Если в мазках, приготовленных из мелких прозрачных колоний, обнаруживают коккообразные грамотрицательные палочки, расположенные в виде диплококка, или цепочки из коротких палочек, то исследование проводят на пастереллез. Испытуемую культуру вводят внутривенно кролику, внутрибрюшинно морской свинке или белой мыши. При наличии возбудителя животные обычно погибают через 24— 48 ч. Из органов павших животных готовят мазки-отпечатки, окрашивают их краской Муромцева в течение 30 с и микроскопируют. Диагностическое значение при этом имеет обнаружение в мазках би полярно окрашенных овоидных палочек.
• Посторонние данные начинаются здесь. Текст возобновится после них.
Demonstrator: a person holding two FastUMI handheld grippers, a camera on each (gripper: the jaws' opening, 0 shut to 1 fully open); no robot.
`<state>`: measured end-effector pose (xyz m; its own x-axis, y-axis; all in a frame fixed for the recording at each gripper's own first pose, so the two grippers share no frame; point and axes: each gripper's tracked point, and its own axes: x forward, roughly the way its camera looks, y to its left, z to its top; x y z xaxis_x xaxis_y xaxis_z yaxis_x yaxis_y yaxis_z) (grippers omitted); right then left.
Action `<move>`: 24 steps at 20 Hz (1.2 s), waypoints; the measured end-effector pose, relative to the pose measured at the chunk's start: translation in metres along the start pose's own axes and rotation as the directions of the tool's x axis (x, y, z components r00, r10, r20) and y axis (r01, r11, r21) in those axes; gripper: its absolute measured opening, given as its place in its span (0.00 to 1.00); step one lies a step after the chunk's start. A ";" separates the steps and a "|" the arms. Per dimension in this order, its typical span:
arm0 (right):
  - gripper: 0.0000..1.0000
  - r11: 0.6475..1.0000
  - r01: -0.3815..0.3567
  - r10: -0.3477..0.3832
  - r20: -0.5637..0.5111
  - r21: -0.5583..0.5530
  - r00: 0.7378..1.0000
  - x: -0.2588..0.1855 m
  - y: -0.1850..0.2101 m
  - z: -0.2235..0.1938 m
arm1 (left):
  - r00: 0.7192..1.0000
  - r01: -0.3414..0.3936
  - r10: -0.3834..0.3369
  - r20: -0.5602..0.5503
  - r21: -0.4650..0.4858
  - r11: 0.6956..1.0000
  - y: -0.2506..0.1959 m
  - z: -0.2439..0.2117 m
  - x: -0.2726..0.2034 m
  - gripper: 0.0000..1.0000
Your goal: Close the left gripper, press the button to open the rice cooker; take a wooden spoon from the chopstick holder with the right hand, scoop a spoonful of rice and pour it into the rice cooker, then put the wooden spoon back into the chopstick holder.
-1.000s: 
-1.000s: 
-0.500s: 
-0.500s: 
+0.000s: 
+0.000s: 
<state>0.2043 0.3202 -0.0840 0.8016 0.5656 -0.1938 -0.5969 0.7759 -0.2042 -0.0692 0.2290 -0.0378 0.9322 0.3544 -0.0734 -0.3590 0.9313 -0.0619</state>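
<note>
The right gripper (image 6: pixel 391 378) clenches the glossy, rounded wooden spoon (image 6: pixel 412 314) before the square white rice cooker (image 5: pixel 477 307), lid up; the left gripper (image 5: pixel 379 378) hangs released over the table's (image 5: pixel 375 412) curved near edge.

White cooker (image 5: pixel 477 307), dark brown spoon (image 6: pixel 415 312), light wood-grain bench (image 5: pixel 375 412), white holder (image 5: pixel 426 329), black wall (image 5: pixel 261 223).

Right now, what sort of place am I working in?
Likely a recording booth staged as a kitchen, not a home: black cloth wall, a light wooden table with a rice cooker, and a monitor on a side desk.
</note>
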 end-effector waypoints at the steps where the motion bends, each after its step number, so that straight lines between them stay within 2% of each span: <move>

Существует метод ускоренной идентификации возбудителей рожи свиней, листериоза, сальмонеллеза с помощью флюоресцирующих (люминесцирующих)" антител. Сущность метода заключается в определении способности антител иммунных сывороток при соединении через карбомидные группы со специальными красителями (флюорохромами) вступать в специфическую связь с соответствующими антигенами. Образующийся при этом комплекс антиген—антитело флюоресцирует, и его легко можно обнаружить при люминесцентной микроскопии. Применение метода люминесцирующих сывороток для идентификации выделенной культуры микробов ускоряет исследование, так как исключает в ряде случаев необходимость определения культуральных, ферментативных, антигенных и других свойств микроорганизмов.

Наличие на чашках с МПА мелких прозрачных или слегка мутноватых колоний, образующих иногда различные пигменты, дает основание предположить присутствие возбудителей кокковых инфекций (диплококкоз, стафилококкоз, стрептококкоз).

Дифференциальный диагноз ставят на основании микроскопического исследования (грамположительные, неподвижные, неспорообразующие круглые клетки, располагающиеся одиночно, цепочками, гроздями, в виде ланцетовидных диплококков), а также определения характера роста на питательных средах. На МПБ стафилококки и диплококки дают равномерное помутнение, на дно пробирки выпадает осадок. При росте стрептококков в МПБ с 2% глюкозы бульон остается прозрачным, а на дно пробирки выпадает осадок. Патогенность стафилококков определяют реакцией коагулирования плазмы крови. Для этой цели берут 2 пробирки с плазмой крови кроликов. В одну из них бактериологической петлей вносят суточную агаровую культуру испытуемого стафилококка и тщательно перемешивают. Другая пробирка является контрольной. Пробирки помещают в термостат при 37°С. Результаты реакции учитывают через 2—4 и 24 ч. Штаммы стафилококка, продуцирующие фермент плазмокоагулазу, свертывают плазму, вследствие чего она превращается в студнеобразную массу. Положительная реакция указывает на наличие в мясе патогенных стафилококков.